Traders snapped up protective put options on packaged-meat producers that are especially sensitive to the price of corn feed. Activity suggests traders fear continued weakness in the shares as the corn-crop situation becomes more precarious.
One trader in poultry packager Tyson Foods' options picked up about 1,000 August $16 put options for 70 cents a share in a trade WhatsTrading.com analyst Frederic Ruffy called a hedge against further losses by the downtrodden shares.
"The pressure of high feed costs is putting pressure on the poultry producers," Mr. Ruffy said.
The Tyson Foods puts grant the buyer the right to sell shares at $16 over the next five weeks. Though shares were below that mark Monday afternoon, after factoring in the price paid for the position, the options protect against a stock-price drop of more than 2.1% over that period.
Tyson Foods shares slid 52 cents, or 3.2%, to $15.63 Monday, extending a 10-session losing streak that has shaved 17% off the stock's value.
Meanwhile, another trader bought about 2,000 August $18 put options on Smithfield Foods, a producer of packaged pork products, for 75 cents a share in a similar hedge. This protected the investor against a drop of 5.2% from Monday's closing price.
Smithfield shares dropped 71 cents, or 3.8%, to $18.19 Monday, off 16% since the end of June.
"The reason why all these puts are being bought is because feed is primarily made of corn," said Mark Sebastian, chief operating officer at Chicago-based consulting firm OptionPit. "It is going to have a big negative effect on costs and crush [company] earnings."
U.S. corn futures traded sharply higher Monday amid continued worries about widespread drought shrinking the size of the U.S. crop. Prices on futures for September delivery settled up 4.9% at $7.77 a bushel, adding 41% over the past three weeks.
High temperatures and drought are expected to continue across the Midwest, from Kansas and Nebraska to Illinois and Indiana, and no significant rain is expected this week.
"It's toast. Everything is toast," Mr.
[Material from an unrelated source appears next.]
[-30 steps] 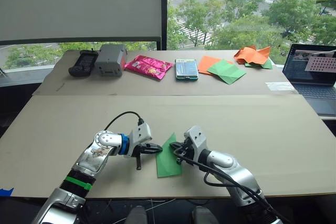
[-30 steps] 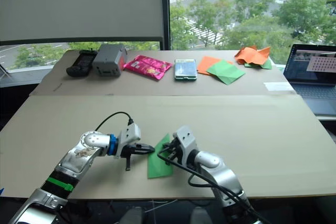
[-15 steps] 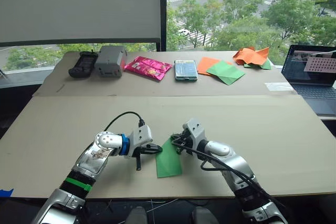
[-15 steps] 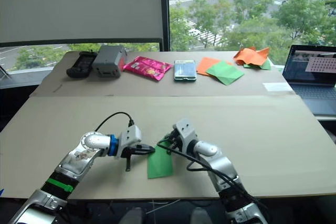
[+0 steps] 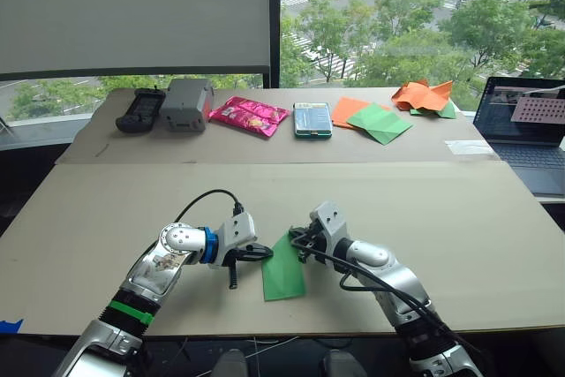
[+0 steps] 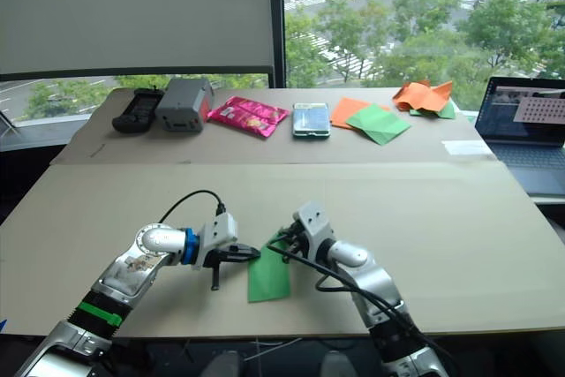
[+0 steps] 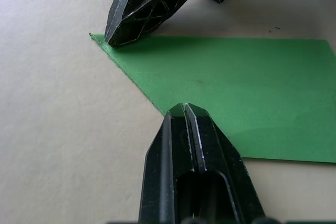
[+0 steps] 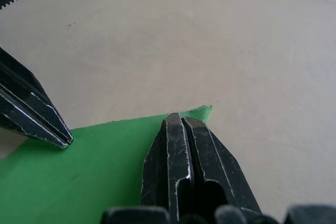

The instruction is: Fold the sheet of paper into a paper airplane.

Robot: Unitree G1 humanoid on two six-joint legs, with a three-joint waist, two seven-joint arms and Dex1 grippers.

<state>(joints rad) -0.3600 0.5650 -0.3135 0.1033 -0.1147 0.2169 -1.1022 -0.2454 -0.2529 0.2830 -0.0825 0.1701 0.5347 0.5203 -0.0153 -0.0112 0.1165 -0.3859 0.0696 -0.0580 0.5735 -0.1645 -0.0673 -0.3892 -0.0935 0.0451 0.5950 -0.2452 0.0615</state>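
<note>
Paper [image 5: 282, 269] lies flat on the near part of the cardboard-covered table [image 5: 459, 227], between the two grippers. You have it folded into a narrow wedge: its long axis runs from the robot's side away toward the window, leaning slightly right, with the pointed tip at the far end and a broad, straight edge at the near end. It is bright green, smooth and flat against the surface; you can see no raised flap in either wrist view.

Your right gripper [image 5: 297, 242] sits at the far tip, its two black fingers pressed together with no gap, their ends down on the paper just short of the point. Your left gripper [image 5: 267, 252] comes in from the left, fingers likewise closed tight against each other, tips resting on the paper's left edge about midway along. Neither one has paper pinched between its fingers; both simply press on top.

Farther back, along the far strip of the table, you have a black remote [image 5: 139, 108], a grey box [image 5: 185, 101], a pink snack bag [image 5: 249, 115], a phone [image 5: 312, 118], a duller green sheet [image 5: 381, 121] lying over an orange sheet [image 5: 350, 107], and a crumpled orange-and-green heap [image 5: 427, 94]. A laptop [image 5: 530, 130] stands open at the far right.
</note>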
Sebastian said of the corn and soy crops. "There should be protective put buying. The packaged-food producers are going to get crushed."
The U.S. Department of Agriculture reported at 4 p.m. EDT Monday that the situation has continued to deteriorate, with the percentage of the corn crop deemed to be in "good" or "excellent" condition dropping to 31%, which is down from 63% a month ago.
Tyson Food options have seen elevated volume for six of the past nine sessions, with activity reaching more than four times the 22-day moving average Monday. Smithfield activity hasn't been as intense, seeing elevated volume just three times in the past nine sessions. Trading in Smithfield options jumped to 3.7 times the average Monday.